Start to finish, print the data below exactly, without the images.

┄┄┄┄┄┄┄┄┄┄

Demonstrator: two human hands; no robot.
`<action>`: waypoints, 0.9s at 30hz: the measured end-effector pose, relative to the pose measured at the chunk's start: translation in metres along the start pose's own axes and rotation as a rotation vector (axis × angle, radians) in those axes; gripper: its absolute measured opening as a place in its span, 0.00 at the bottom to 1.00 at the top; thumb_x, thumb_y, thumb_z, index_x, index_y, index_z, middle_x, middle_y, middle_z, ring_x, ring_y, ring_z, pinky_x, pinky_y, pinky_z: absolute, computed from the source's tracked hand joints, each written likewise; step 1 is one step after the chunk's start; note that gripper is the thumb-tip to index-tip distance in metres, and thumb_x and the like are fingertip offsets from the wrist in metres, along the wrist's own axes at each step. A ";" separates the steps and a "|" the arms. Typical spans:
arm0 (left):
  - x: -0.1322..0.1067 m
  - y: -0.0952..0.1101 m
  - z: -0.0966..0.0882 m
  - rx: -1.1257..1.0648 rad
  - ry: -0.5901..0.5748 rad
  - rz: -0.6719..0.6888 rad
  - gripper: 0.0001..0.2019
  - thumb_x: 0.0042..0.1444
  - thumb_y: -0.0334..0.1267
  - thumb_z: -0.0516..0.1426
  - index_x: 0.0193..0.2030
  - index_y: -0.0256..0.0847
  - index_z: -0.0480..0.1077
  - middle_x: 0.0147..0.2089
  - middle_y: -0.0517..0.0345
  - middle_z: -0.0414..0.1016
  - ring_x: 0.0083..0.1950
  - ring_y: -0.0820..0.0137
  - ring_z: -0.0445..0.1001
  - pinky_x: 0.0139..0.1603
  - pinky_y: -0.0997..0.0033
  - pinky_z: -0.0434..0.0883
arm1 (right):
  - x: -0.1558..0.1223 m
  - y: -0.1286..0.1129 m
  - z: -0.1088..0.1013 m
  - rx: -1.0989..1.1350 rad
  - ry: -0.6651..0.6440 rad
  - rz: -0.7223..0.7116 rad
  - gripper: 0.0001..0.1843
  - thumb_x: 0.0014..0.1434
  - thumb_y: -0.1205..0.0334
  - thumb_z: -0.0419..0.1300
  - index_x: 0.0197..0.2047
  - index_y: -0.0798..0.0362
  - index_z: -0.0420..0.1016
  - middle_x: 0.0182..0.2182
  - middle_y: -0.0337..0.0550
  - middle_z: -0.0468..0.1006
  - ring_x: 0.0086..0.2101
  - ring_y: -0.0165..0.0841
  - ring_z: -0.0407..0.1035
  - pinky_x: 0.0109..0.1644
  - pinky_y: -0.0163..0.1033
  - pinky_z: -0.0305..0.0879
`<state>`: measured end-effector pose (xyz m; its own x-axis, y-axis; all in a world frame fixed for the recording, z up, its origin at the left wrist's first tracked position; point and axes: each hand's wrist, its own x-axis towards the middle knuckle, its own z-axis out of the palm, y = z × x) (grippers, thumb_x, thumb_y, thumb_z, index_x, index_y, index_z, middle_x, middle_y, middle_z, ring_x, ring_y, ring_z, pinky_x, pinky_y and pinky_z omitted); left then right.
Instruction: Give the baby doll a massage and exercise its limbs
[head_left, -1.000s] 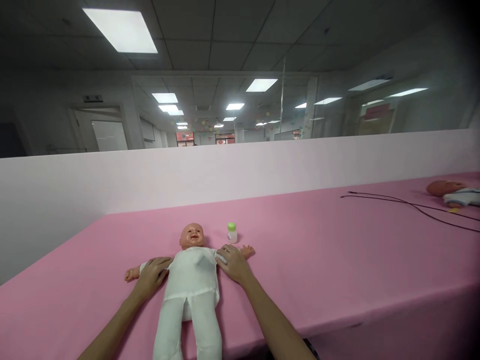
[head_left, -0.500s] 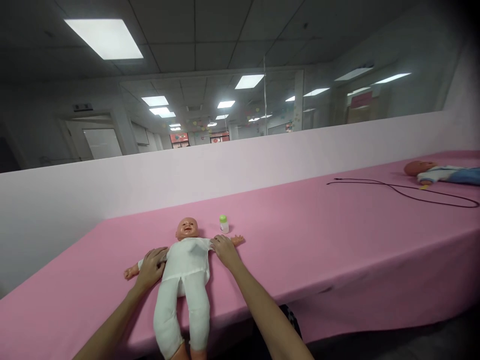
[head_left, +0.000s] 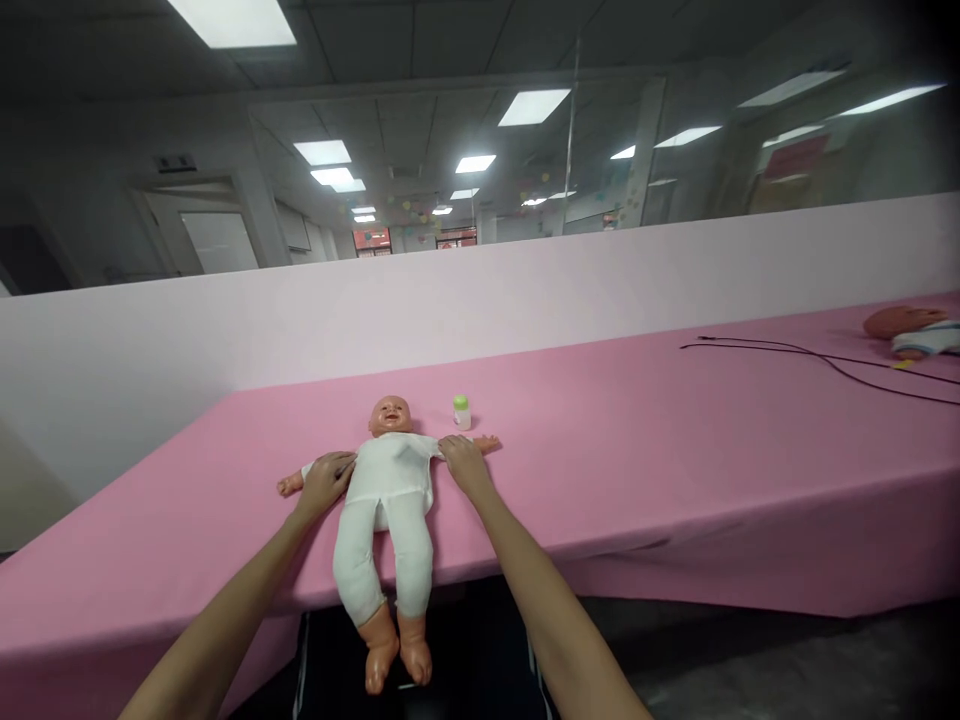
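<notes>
Honestly, the room's nothing special: a low white partition (head_left: 480, 300) runs behind a long pink table (head_left: 675, 450), with a second doll (head_left: 911, 332) and a black cord (head_left: 825, 358) way off to the right. Mine is the baby doll (head_left: 386, 490), flat on its back in a white suit near the table's front edge. Its head points toward the partition, and its lower legs and feet stick out past the edge. A small bottle (head_left: 461, 412) with a green cap stands just beside its head.

My left hand (head_left: 322, 485) rests on the doll's sleeve on one side of its chest, and my right hand (head_left: 465, 465) is on the other sleeve. They're well apart, with the chest between them. I can't tell from this view if either one is gripping cloth or just lying on it.

Biggest worry, I'd say, is those feet: with that much leg overhanging, a careless tug toward me could drag the doll off the edge. My right hand could also clip the bottle if it strays up past the arm.

Compared with the earlier shots, the view has tipped, so the table edge and both feet now show. The doll still looks about the same distance from the bottle.
</notes>
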<state>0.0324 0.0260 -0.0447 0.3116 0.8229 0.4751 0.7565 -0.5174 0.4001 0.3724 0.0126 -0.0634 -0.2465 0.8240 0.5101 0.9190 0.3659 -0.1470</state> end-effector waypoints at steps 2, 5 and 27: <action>-0.001 0.001 0.000 -0.006 0.013 -0.011 0.24 0.67 0.51 0.47 0.50 0.43 0.82 0.56 0.49 0.83 0.59 0.58 0.77 0.66 0.59 0.67 | 0.001 0.000 0.001 -0.002 -0.015 0.003 0.18 0.66 0.77 0.50 0.49 0.56 0.78 0.47 0.52 0.82 0.48 0.42 0.72 0.56 0.45 0.64; -0.002 0.002 -0.001 -0.024 0.011 -0.021 0.24 0.68 0.51 0.47 0.51 0.43 0.81 0.57 0.50 0.83 0.58 0.59 0.77 0.67 0.61 0.67 | 0.002 0.000 0.002 -0.001 -0.026 0.006 0.18 0.66 0.77 0.50 0.49 0.56 0.79 0.48 0.53 0.82 0.48 0.43 0.72 0.57 0.46 0.64; 0.154 0.203 0.100 -1.209 -0.086 -0.536 0.38 0.69 0.65 0.44 0.71 0.35 0.62 0.78 0.31 0.54 0.77 0.53 0.57 0.71 0.52 0.63 | 0.052 0.043 -0.023 0.134 0.116 0.223 0.33 0.68 0.74 0.42 0.76 0.65 0.53 0.76 0.61 0.52 0.74 0.46 0.47 0.74 0.55 0.51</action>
<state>0.2916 0.0718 0.0310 0.2057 0.9786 0.0071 -0.1749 0.0296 0.9841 0.4062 0.0609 -0.0238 0.0010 0.8381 0.5455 0.8957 0.2418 -0.3732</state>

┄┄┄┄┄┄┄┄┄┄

* [Completed exercise]
Demonstrator: two human hands; no robot.
`<action>`: waypoints, 0.9s at 30hz: the measured end-effector pose, relative to the pose measured at the chunk's start: translation in metres along the start pose's own axes and rotation as a rotation vector (axis × angle, radians) in those axes; gripper: its absolute measured opening as a place in its span, 0.00 at the bottom to 1.00 at the top; thumb_x, thumb_y, thumb_z, index_x, index_y, index_z, middle_x, middle_y, middle_z, ring_x, ring_y, ring_z, pinky_x, pinky_y, pinky_z: absolute, computed from the source's tracked hand joints, each written likewise; step 1 is one step after the chunk's start; note that gripper is the thumb-tip to index-tip distance in metres, and thumb_x and the like are fingertip offsets from the wrist in metres, along the wrist's own axes at each step. A ";" separates the steps and a "|" the arms. Typical spans:
arm0 (left):
  - x: -0.1322..0.1067 m
  - y: -0.0952..0.1101 m
  - z: -0.0966..0.0882 m
  - rx: -1.1257..1.0648 rad
  - ry: -0.5901..0.5748 rad
  - rz: -0.6719..0.6888 rad
  - gripper: 0.0001..0.2019
  - thumb_x: 0.0042..0.1444
  - thumb_y: -0.0334..0.1267
  - thumb_z: -0.0516..0.1426
  - index_x: 0.0193..0.2030
  - index_y: -0.0256..0.0847
  - index_z: -0.0480..0.1077
  - middle_x: 0.0147..0.2089
  - middle_y: -0.0517..0.0345
  - middle_z: -0.0414..0.1016
  - ring_x: 0.0083..0.1950
  - ring_y: -0.0820..0.0137
  - ring_z: -0.0445..0.1001
  - pinky_x: 0.0139..0.1603
  - pinky_y: -0.0997..0.0033
  - pinky_z: -0.0434..0.0883
arm1 (right):
  - x: -0.1558..0.1223 m
  - y: -0.1286..0.1129 m
  - z: -0.1088..0.1013 m
  - rx: -1.0989..1.1350 rad
  - ry: -0.6651..0.6440 rad
  - rz: -0.7223..0.7116 rad
  - gripper: 0.0001..0.1843
  - thumb_x: 0.0014..0.1434
  - thumb_y: -0.1205..0.0334
  - thumb_z: -0.0419..0.1300
  - index_x: 0.0197..0.2047
  - index_y: -0.0798..0.0362
  - index_z: -0.0420..0.1016
  - middle_x: 0.0182..0.2182
  - middle_y: -0.0337..0.0550
  - middle_z: -0.0468..0.1006
  - ring_x: 0.0086..0.2101
  - ring_y: -0.0165..0.0841
  - ring_z: -0.0407..0.1035
  - pinky_x: 0.0109..0.1644
  - pinky_y: -0.0163..0.1033
  - pinky_z: -0.0305..0.0879
`<state>`: measured end-effector pose (xyz m; its own x-axis, y-axis; all in a world frame fixed for the recording, z up, its origin at the left wrist's first tracked position; point and axes: each hand's wrist, its own x-axis towards the middle knuckle, its own z-axis out of the palm, y = z × x) (grippers, thumb_x, thumb_y, thumb_z, index_x, index_y, index_z, middle_x, middle_y, middle_z, ring_x, ring_y, ring_z, pinky_x, pinky_y and pinky_z omitted); left then right.
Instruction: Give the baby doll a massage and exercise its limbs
[head_left, -1.000s] 
[head_left, -0.500s] 
[head_left, +0.000s] 
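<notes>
Honestly, the room's nothing special: a low white partition (head_left: 480, 300) runs behind a long pink table (head_left: 675, 450), with a second doll (head_left: 911, 332) and a black cord (head_left: 825, 358) way off to the right. Mine is the baby doll (head_left: 386, 490), flat on its back in a white suit near the table's front edge. Its head points toward the partition, and its lower legs and feet stick out past the edge. A small bottle (head_left: 461, 412) with a green cap stands just beside its head.

My left hand (head_left: 322, 485) rests on the doll's sleeve on one side of its chest, and my right hand (head_left: 465, 465) is on the other sleeve. They're well apart, with the chest between them. I can't tell from this view if either one is gripping cloth or just lying on it.

Biggest worry, I'd say, is those feet: with that much leg overhanging, a careless tug toward me could drag the doll off the edge. My right hand could also clip the bottle if it strays up past the arm.

Compared with the earlier shots, the view has tipped, so the table edge and both feet now show. The doll still looks about the same distance from the bottle.
</notes>
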<state>0.0324 0.0260 -0.0447 0.3116 0.8229 0.4751 0.7565 -0.5174 0.4001 0.3724 0.0126 -0.0634 -0.2465 0.8240 0.5101 0.9190 0.3659 -0.1470</state> end-effector waypoints at steps 2, 5 and 27: <action>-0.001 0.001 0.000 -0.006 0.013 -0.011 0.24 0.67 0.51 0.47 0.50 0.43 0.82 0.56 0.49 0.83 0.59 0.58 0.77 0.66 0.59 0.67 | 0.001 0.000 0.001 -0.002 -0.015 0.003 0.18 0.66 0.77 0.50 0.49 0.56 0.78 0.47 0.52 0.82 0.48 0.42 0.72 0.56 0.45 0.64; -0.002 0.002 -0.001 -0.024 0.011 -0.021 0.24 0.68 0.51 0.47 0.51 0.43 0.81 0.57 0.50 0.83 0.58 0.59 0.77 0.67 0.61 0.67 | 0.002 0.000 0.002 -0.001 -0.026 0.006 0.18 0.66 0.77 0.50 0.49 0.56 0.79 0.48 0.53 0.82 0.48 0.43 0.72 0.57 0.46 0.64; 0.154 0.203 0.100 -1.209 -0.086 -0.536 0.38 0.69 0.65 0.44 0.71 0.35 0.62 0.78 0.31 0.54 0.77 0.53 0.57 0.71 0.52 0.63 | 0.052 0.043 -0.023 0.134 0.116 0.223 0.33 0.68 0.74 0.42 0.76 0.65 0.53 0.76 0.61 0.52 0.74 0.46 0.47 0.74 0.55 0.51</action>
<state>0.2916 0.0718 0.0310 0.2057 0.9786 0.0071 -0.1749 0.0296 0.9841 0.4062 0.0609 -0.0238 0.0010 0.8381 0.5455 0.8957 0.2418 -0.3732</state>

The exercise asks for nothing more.